Re: [PATCH v9 00/13] Copy Offload in NVMe Fabrics with P2P PCI Memory

[Date Prev][Date Next][Thread Prev][Thread Next][Date Index][Thread Index]

 



On Thu, Oct 04, 2018 at 03:27:34PM -0600, Logan Gunthorpe wrote:
> This is v9 for the p2pdma patch set. It has some substantial changes
> from the previous version. Essentially, the last patch has changed
> based on information from Sagi that the P2P memory can be assigned
> per namespace instead of globally. To that end, I've added a
> radix tree that stores the p2p devices to use for each namespace and
> a lookup will be done on that before allocating the memory.
> 
> This has some knock on effects of simplifying the requirements
> from the p2pdma code and so we drop all the client list code seeing
> we don't need to worry about selecting a P2P device that works
> with every namespace at once; only each namespace independantly.

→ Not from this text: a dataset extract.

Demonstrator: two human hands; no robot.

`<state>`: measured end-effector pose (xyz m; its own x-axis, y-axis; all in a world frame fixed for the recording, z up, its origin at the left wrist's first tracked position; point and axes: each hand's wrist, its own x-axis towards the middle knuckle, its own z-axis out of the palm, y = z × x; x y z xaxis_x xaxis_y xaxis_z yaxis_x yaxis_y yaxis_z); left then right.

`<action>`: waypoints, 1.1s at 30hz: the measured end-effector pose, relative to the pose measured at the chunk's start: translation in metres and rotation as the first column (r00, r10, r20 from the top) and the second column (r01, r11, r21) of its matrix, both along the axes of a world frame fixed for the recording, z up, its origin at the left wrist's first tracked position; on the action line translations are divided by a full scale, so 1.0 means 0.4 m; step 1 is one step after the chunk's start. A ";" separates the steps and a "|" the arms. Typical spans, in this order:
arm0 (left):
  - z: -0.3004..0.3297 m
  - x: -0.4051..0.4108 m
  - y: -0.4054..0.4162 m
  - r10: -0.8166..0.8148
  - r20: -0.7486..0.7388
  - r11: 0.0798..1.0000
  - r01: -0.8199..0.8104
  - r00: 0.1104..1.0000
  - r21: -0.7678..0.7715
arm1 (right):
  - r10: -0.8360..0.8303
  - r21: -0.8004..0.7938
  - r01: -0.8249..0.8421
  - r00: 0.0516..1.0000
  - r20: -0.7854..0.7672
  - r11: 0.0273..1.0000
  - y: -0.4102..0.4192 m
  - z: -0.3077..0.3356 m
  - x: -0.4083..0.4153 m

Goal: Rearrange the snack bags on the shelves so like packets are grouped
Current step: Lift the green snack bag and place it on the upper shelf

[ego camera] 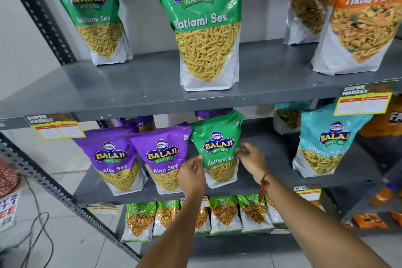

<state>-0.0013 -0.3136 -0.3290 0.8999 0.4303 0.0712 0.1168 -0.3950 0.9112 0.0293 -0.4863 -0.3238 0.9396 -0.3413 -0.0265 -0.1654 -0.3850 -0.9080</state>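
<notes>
Both hands hold the shiny green plastic Ratlami Sev bag (217, 148) on the grey metal middle shelf (272, 154): left hand (191, 173) and right hand (251, 156) grip closed on its sides, beside two purple Aloo Sev bags (161, 156).

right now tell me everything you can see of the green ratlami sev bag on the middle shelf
The green Ratlami Sev bag is a glossy plastic pouch, green on top with a Balaji Wafers logo, a window of yellow sev and a white base. It stands upright on the grey middle shelf, right of two purple Aloo Sev bags. The left hand and right hand hold its sides.
</notes>
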 end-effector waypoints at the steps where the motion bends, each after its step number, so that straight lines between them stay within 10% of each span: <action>1: 0.005 0.002 -0.004 0.005 -0.002 1.000 -0.005 1.000 -0.001 | -0.016 0.004 0.016 1.000 0.022 1.000 0.001 -0.002 0.005; 18: 0.068 -0.186 -0.099 -0.021 0.036 0.999 0.020 0.999 0.035 | -0.028 -0.207 0.065 0.984 0.176 0.976 -0.136 0.009 -0.230; 33: 0.494 -0.316 0.103 0.185 0.537 0.983 -0.150 0.823 -0.108 | 0.110 -0.125 -0.037 0.756 0.646 0.991 0.081 0.448 -0.353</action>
<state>-0.1276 -0.2723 -0.1314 0.6369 0.5901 0.4961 -0.3435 -0.3589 0.8679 -0.1118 -0.4538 -0.1447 0.7398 -0.2370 0.6297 0.4831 -0.4643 -0.7423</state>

> Thus, Patch 1, 6 and 13 have significant changes. However,
> I think the removal of the client list code will be generally
> appreciated based on the feedback I've gotten from Christian.
> 
> As usual, a git repo of the branch is available here:
> 
> https://github.com/sbates130272/linux-p2pmem pci-p2p-v9
> 
> Thanks,
> 
> Logan
> 
> --
> 
> Changes in v9:
> * Rebased on v4.19-rc6
> * Droped pci_p2pdma_add_client(), pci_p2pdma_remove_client() and
>   pci_p2pdma_client_list_free(), and reworked pci_p2pdma_distance() and
>   pci_p2pmem_find() to take simple arrays instead of list_heads.

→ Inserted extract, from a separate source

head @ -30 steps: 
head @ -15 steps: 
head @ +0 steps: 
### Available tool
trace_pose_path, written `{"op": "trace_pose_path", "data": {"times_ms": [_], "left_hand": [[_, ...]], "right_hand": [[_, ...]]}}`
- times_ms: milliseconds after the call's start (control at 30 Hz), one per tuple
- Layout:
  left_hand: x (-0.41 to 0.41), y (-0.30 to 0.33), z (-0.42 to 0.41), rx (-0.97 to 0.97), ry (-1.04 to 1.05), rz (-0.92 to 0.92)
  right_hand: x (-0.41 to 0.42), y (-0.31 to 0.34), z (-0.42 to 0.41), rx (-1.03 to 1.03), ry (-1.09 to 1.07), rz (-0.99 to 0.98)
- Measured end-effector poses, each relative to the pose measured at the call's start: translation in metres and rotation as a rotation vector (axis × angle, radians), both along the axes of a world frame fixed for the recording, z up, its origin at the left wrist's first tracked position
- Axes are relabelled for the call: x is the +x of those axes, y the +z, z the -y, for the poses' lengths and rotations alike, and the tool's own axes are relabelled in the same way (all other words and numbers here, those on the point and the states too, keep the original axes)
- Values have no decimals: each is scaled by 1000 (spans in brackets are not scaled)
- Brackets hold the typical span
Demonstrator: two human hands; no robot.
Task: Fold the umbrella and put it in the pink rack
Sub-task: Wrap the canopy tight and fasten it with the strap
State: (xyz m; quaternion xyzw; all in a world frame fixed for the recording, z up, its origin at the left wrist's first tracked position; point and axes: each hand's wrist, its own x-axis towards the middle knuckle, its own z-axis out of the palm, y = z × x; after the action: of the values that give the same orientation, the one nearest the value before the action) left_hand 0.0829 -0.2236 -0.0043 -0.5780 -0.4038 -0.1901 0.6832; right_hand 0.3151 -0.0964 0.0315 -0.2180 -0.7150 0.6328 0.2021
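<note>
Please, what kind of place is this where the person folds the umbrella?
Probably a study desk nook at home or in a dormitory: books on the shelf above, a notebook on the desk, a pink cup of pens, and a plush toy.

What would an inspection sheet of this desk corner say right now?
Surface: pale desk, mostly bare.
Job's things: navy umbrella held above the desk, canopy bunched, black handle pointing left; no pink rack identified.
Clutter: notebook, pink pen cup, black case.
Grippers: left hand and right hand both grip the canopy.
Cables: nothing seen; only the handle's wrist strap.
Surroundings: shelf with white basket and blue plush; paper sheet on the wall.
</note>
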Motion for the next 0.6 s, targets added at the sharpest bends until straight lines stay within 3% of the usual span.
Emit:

> * Updated the documentation to match
> * Reworked the nvmet code to have a configfs attribute per namespace
>   instead of per port. Then each namespace has it's own P2P device
>   stored in a radix-tree in the controller (it can't be stored in
>   the nvme_ns structure seeing it needs to be unique per controller).

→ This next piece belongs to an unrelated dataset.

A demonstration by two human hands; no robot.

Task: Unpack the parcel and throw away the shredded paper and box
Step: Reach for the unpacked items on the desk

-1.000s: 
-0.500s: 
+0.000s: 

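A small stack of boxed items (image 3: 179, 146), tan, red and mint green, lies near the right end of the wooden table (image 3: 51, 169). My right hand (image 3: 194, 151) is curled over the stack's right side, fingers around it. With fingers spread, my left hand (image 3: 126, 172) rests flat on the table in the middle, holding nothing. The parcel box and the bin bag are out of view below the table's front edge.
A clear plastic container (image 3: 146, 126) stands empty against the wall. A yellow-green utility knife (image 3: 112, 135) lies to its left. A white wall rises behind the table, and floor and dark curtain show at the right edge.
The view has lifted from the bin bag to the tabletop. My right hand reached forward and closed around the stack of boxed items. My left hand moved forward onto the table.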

> * Dropped the 'sq' argument in nvmet_req_alloc_sgl() seeing I've noticed
>   it is now available in the nvmet_req structure.
> * Collected Keith's reviewed-by tags (however, I have not applied his
>   tag to the last patch seeing I think it has changed too much since
>   his review).
> 
> Changes in v8:
> 
> * Added a couple of comments to address Bart's feedback and
>   removed the bogus call to percpu_ref_switch_to_atomic_sync()
> 
> Changes in v7:
> 
> * Rebased on v4.19-rc5
> 
> * Fixed up commit message of patch 7 that was no longer accurate. (as
>   pointed out by Jens)
> * Change the configfs to not use "auto" or "none" and instead just
>   use a 0/1/<pci_dev> (or boolean). This matches the existing
>   nvme-target configfs booleans. (Per Bjorn)
> * A handful of other minor changes and edits that were noticed by Bjorn
> * Collected Acks from Bjorn
> 
> Changes in v6:
> 
> * Rebased on v4.19-rc3
> 
> * Remove the changes to the common submit_bio() path and instead
>   set REQ_NOMERGE in the NVME target driver, when appropriate.
>   Per discussions with Jens and Christoph.
> 
> * Some minor grammar changes in the documentation as spotted by Randy.
> 
> Changes in v5:
> 
> * Rebased on v4.19-rc1
> 
> * Drop changing ACS settings in this patchset. Now, the code
>   will only allow P2P transactions between devices whos
>   downstream ports do not restrict P2P TLPs.
> 
> * Drop the REQ_PCI_P2PDMA block flag and instead use
>   is_pci_p2pdma_page() to tell if a request is P2P or not. In that
>   case we check for queue support and enforce using REQ_NOMERGE.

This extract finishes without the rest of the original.